_ACTIVITY:_ Every line of the listing should be transcribed exactly, with nothing left out.

[Opening DATA BELOW section]

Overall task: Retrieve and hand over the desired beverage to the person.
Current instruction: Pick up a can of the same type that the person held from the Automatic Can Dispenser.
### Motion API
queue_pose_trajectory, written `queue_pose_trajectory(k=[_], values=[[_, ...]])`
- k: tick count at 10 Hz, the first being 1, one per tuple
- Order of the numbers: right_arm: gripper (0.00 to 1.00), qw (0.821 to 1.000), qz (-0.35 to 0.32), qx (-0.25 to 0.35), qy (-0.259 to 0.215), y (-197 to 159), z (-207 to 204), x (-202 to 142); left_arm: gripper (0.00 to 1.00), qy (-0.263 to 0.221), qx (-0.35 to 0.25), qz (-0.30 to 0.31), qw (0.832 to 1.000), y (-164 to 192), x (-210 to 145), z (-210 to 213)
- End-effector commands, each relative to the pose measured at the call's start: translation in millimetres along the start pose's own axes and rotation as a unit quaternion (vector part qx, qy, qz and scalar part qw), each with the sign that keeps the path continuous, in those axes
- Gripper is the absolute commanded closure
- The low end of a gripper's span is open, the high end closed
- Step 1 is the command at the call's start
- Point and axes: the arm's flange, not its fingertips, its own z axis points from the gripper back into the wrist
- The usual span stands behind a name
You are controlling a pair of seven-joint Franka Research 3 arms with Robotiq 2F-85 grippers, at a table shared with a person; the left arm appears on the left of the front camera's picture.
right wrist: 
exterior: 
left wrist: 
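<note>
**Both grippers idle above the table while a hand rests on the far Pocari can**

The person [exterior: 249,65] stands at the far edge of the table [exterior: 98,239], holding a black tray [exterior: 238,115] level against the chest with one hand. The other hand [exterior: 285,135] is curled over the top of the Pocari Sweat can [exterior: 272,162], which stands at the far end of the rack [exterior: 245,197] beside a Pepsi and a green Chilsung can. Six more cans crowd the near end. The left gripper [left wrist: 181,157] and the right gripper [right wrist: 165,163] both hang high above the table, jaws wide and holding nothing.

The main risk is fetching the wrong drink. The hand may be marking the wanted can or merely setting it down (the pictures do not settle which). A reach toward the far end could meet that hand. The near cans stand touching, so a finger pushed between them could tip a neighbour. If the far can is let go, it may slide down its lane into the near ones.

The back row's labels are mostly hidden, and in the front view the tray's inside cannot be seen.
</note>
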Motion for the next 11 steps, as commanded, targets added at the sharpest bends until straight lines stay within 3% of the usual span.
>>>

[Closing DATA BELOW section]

_ANSWER:_
Overall task: Retrieve and hand over the desired beverage to the person.
Current instruction: Pick up a can of the same type that the person held from the Automatic Can Dispenser.
### Motion API
queue_pose_trajectory, written `queue_pose_trajectory(k=[_], values=[[_, ...]])`
- k: tick count at 10 Hz, the first being 1, one per tuple
- Order of the numbers: right_arm: gripper (0.00 to 1.00), qw (0.821 to 1.000), qz (-0.35 to 0.32), qx (-0.25 to 0.35), qy (-0.259 to 0.215), y (-197 to 159), z (-207 to 204), x (-202 to 142); left_arm: gripper (0.00 to 1.00), qy (-0.263 to 0.221), qx (-0.35 to 0.25), qz (-0.30 to 0.31), qw (0.832 to 1.000), y (-164 to 192), x (-210 to 145), z (-210 to 213)
- End-effector commands, each relative to the pose measured at the call's start: translation in millimetres along the start pose's own axes and rotation as a unit quaternion (vector part qx, qy, qz and scalar part qw), each with the sign that keeps the path continuous, in those axes
- Gripper is the absolute commanded closure
- The low end of a gripper's span is open, the high end closed
- Step 1 is the command at the call's start
- Point and axes: the arm's flange, not its fingertips, its own z axis points from the gripper back into the wrist
- The usual span stands behind a name
You are controlling a pair of seven-joint Franka Research 3 arms with Robotiq 2F-85 grippers, at a table shared with a person; the left arm appears on the left of the front camera's picture.
right wrist: 
exterior: 
left wrist: 
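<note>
**Both grippers idle above the table while a hand rests on the far Pocari can**

The person [exterior: 249,65] stands at the far edge of the table [exterior: 98,239], holding a black tray [exterior: 238,115] level against the chest with one hand. The other hand [exterior: 285,135] is curled over the top of the Pocari Sweat can [exterior: 272,162], which stands at the far end of the rack [exterior: 245,197] beside a Pepsi and a green Chilsung can. Six more cans crowd the near end. The left gripper [left wrist: 181,157] and the right gripper [right wrist: 165,163] both hang high above the table, jaws wide and holding nothing.

The main risk is fetching the wrong drink. The hand may be marking the wanted can or merely setting it down (the pictures do not settle which). A reach toward the far end could meet that hand. The near cans stand touching, so a finger pushed between them could tip a neighbour. If the far can is let go, it may slide down its lane into the near ones.

The back row's labels are mostly hidden, and in the front view the tray's inside cannot be seen.
</note>
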Motion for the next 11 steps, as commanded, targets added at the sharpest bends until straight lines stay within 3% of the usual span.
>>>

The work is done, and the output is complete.